Note 1.Organization and Description of Business

Protagonist Therapeutics, Inc. (the “Company”) is a discovery through late-stage development biopharmaceutical company with a proprietary peptide technology platform that enables de novo discovery of peptide therapeutics. The Company’s programs fall into three broad therapeutic areas: (i) inflammation and immunology (“I&I”), (ii) hematology and (iii) metabolic diseases. The Company’s aim is to develop medicines for biologically and commercially validated targets which demonstrate a strong differentiation compared to existing therapies.

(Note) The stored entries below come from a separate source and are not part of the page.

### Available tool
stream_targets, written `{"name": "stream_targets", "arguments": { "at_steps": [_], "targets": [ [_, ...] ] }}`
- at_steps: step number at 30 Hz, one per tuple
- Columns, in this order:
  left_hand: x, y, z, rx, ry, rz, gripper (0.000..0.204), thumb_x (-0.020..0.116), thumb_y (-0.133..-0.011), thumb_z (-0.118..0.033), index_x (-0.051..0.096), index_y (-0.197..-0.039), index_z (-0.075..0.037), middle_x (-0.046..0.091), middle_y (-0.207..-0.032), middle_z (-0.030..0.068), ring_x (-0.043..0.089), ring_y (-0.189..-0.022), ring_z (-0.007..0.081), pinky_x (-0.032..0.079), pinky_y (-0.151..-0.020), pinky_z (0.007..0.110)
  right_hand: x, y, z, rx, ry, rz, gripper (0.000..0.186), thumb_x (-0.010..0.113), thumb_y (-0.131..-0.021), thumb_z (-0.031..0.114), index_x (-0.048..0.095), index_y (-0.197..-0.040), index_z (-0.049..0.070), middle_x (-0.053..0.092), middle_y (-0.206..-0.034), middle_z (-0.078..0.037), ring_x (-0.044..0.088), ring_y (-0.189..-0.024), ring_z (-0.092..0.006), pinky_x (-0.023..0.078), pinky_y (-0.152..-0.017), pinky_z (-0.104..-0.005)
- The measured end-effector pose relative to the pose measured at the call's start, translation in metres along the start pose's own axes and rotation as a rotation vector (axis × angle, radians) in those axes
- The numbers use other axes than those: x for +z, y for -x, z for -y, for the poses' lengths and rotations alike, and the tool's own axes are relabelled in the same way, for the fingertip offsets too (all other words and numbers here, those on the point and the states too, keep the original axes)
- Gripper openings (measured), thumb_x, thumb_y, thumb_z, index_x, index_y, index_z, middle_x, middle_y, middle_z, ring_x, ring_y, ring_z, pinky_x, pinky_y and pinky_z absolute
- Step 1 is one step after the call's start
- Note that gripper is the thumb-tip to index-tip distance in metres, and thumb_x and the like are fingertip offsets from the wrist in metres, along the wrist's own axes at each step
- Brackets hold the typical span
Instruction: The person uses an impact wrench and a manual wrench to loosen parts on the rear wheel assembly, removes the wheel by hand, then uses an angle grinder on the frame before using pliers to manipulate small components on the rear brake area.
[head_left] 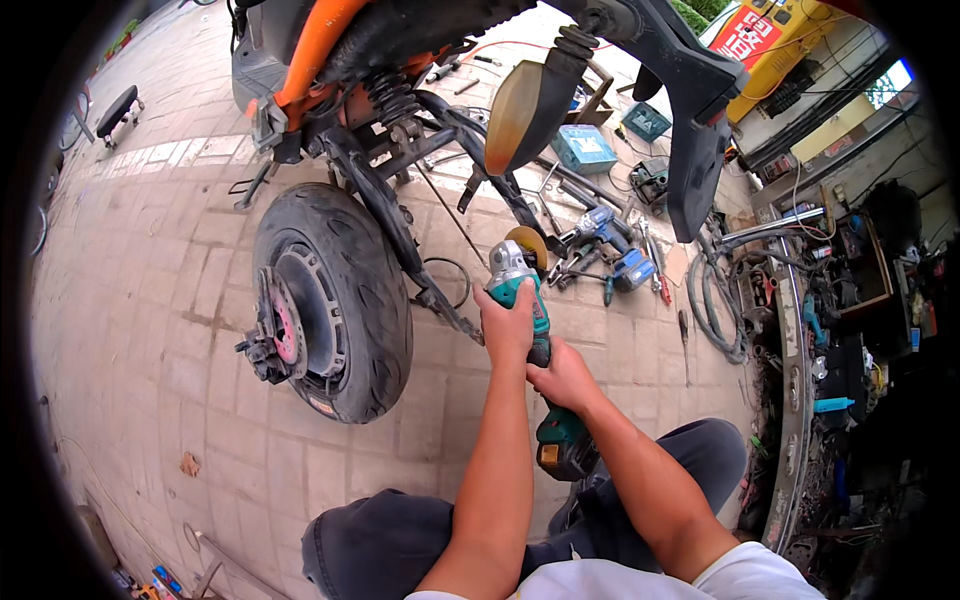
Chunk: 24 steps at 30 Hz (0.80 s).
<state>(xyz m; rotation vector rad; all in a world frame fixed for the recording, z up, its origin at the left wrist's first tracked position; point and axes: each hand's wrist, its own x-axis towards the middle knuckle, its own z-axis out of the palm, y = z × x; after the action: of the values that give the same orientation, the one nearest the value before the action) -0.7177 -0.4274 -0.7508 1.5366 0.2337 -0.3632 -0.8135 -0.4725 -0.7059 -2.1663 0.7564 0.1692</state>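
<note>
A teal cordless angle grinder [538, 310] is held in both my hands in front of the scooter. My left hand [508, 320] wraps around its body just behind the silver head. Lower down, my right hand [566, 378] grips the handle, above the dark battery at its end. The grinder's yellowish disc [527, 243] is close to the dark swingarm [500, 195]; whether they touch, I cannot tell. To the left of the grinder, the rear wheel [335, 300] stands on the ground, off the swingarm, with its hub and brake disc showing.
A blue cordless impact wrench [610, 240], pliers and other hand tools lie on the paving to the right. Behind them stands a teal toolbox [584, 148]. A coiled grey hose [712, 310] and a screwdriver [685, 345] lie nearer the cluttered shelf [795, 380]. A rolling stool [120, 112] is far left.
</note>
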Motion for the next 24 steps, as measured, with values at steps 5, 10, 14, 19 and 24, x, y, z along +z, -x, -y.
{"name": "stream_targets", "arguments": {
  "at_steps": [5,10,14,19,24],
  "targets": [
    [-0.004,-0.01,-0.017,-0.056,-0.018,0.019,0.089,0.071,-0.077,-0.05,0.034,-0.133,0.008,0.052,-0.122,0.029,0.056,-0.109,0.0353,0.044,-0.093,0.039,0.005,-0.001,0.01,0.012,-0.003,-0.032,0.048,0.07,-0.077,0.033,0.055,-0.098,-0.008,0.065,-0.088,-0.027,0.064,-0.086,-0.0416,0.05,-0.075,-0.0443],
    [-0.005,-0.021,-0.03,-0.049,-0.091,-0.033,0.08,0.072,-0.075,-0.043,0.04,-0.127,0.009,0.05,-0.122,0.0279,0.052,-0.113,0.0358,0.041,-0.096,0.04,0.017,0.0,0.023,0.008,0.017,-0.119,0.05,0.068,-0.081,0.035,0.053,-0.103,-0.007,0.064,-0.092,-0.028,0.062,-0.089,-0.0442,0.049,-0.077,-0.0455],
    [-0.003,-0.023,-0.041,-0.045,-0.067,0.041,0.076,0.073,-0.073,-0.039,0.044,-0.124,0.009,0.049,-0.122,0.0279,0.05,-0.115,0.037,0.04,-0.098,0.041,0.019,-0.002,0.02,-0.045,0.129,-0.208,0.053,0.068,-0.082,0.036,0.05,-0.106,-0.007,0.063,-0.096,-0.029,0.06,-0.092,-0.0455,0.048,-0.077,-0.0466],
    [0.0,-0.04,-0.058,0.044,-0.347,0.078,0.07,0.07,-0.069,-0.041,0.048,-0.119,0.003,0.052,-0.117,0.0258,0.055,-0.108,0.0398,0.046,-0.092,0.045,0.015,-0.007,0.029,-0.048,0.113,-0.199,0.052,0.067,-0.082,0.035,0.05,-0.105,-0.008,0.063,-0.093,-0.029,0.06,-0.089,-0.0461,0.048,-0.077,-0.0475],
    [-0.012,-0.071,-0.055,0.069,-0.521,0.228,0.068,0.069,-0.066,-0.044,0.052,-0.119,-0.005,0.06,-0.112,0.0217,0.06,-0.103,0.038,0.048,-0.087,0.045,0.031,-0.012,0.038,-0.009,0.154,-0.236,0.048,0.067,-0.081,0.033,0.051,-0.099,-0.008,0.063,-0.09,-0.03,0.061,-0.086,-0.0462,0.048,-0.075,-0.0488]
  ]
}}
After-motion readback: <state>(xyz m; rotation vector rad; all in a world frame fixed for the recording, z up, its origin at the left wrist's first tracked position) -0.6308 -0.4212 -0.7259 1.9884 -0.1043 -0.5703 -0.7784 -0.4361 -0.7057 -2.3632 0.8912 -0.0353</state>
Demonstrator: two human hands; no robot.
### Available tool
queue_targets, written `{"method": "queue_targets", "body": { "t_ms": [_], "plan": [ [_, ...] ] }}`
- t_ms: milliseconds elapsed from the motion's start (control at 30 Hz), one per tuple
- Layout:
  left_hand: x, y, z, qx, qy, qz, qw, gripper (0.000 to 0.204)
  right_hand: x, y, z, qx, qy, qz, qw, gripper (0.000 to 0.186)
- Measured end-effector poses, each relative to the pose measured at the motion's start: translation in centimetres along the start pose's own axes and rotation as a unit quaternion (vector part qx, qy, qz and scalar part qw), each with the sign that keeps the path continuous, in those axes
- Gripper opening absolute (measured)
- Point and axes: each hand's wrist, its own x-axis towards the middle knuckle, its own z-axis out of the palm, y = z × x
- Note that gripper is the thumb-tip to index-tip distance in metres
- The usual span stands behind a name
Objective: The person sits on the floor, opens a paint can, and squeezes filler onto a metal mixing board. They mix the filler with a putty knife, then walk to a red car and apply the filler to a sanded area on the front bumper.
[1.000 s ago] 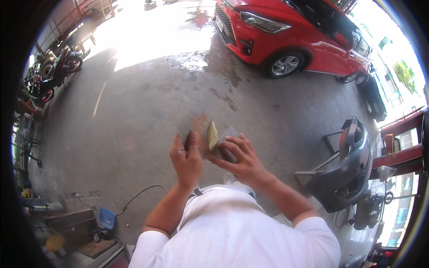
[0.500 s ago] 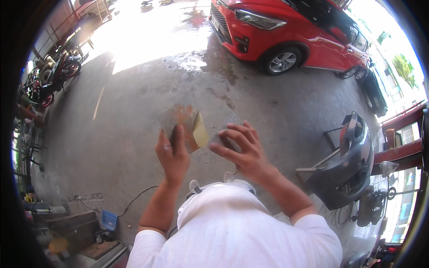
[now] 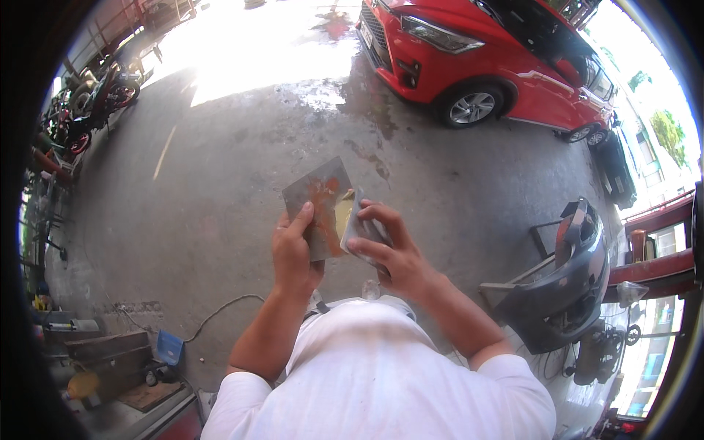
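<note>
My left hand (image 3: 292, 246) is closed on a flat grey plate (image 3: 308, 190) smeared with orange, its thumb on the plate's face. My right hand (image 3: 389, 246) grips a second flat grey piece, a spreader (image 3: 359, 231), its fingers bent over the back of it. Pale yellow paste (image 3: 343, 214) sits between the two, at the spreader's edge against the right side of the plate. Both hands are in front of my chest, above the concrete floor.
A red car (image 3: 424, 64) stands ahead right, motorcycles (image 3: 95, 103) at left. A loose dark bumper (image 3: 568, 279) rests on a stand at right. A cable (image 3: 220, 312) crosses the floor near a blue dustpan (image 3: 169, 350) and cluttered workbench (image 3: 121, 374) at lower left.
The plate and spreader swung left and apart half a second ago; now they are back together, slightly higher, with the plate's face more visible and the paste against the spreader's edge.
</note>
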Motion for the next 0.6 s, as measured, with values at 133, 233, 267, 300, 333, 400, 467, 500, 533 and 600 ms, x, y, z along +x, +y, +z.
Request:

ICOTYDE™ (icotrokinra) was approved in the United States in March 2026 for the treatment of moderate-to-severe plaque psoriasis in adults and pediatric patients 12 years of age or older who weigh at least 40kg and are candidates for systemic therapy or phototherapy. ICOTYDE is the first and only targeted oral peptide that precisely blocks the Interleukin-23 receptor (“IL-23R”) and is licensed to Janssen Biotech, Inc, a Johnson & Johnson company (“JNJ”). ICOTYDE was jointly discovered by the Company and JNJ scientists, with the Company having primary responsibility for the development of ICOTYDE through Phase 1, and JNJ assuming responsibility for further development and commercialization. In September 2025, JNJ submitted an application to the European Medicines Agency (“EMA”) seeking the first approval of ICOTYDE for the treatment of adults and pediatric patients 12 years of age and older with moderate-to-severe plaque psoriasis. ICOTYDE is in Phase 3 development for psoriatic arthritis and ulcerative colitis, and in Phase 2b/3 for Crohn’s disease.

Rusfertide, a first-in-class investigational injectable mimetic of the natural hormone hepcidin, is currently in development for the treatment of the rare blood disorder polycythemia vera (“PV”). Rusfertide is being co-developed with Takeda Pharmaceuticals, Inc. (“Takeda”). The Company holds an option to co-commercialize rusfertide in the United States through a 50/50 profit and loss share structure with Takeda or can opt out of this structure. In August 2025, rusfertide was granted Breakthrough Therapy designation by the U.S. Food and Drug Administration (the “FDA”) for the treatment of erythrocytosis in patients with PV. In December 2025, a New Drug Application (“NDA”) was submitted to the FDA by Takeda and the Company seeking the first approval of rusfertide for the treatment of adults with PV. The NDA was granted priority review by the FDA, with a Prescription Drug User Fee Act target action date in the third quarter of 2026.

The Company also has a number of clinical and pre-clinical programs addressing biologically and commercially validated targets, including IL-17 oral peptide antagonist PN-881, obesity triple agonist peptide PN-477, obesity dual agonist peptide PN-458, oral small molecule hepcidin functional mimetic PN-8047, and IL-4 and amylin programs.

The Company is headquartered in Newark, California and has one wholly owned subsidiary, Protagonist Pty Limited (“Protagonist Australia”), located in Brisbane, Queensland, Australia.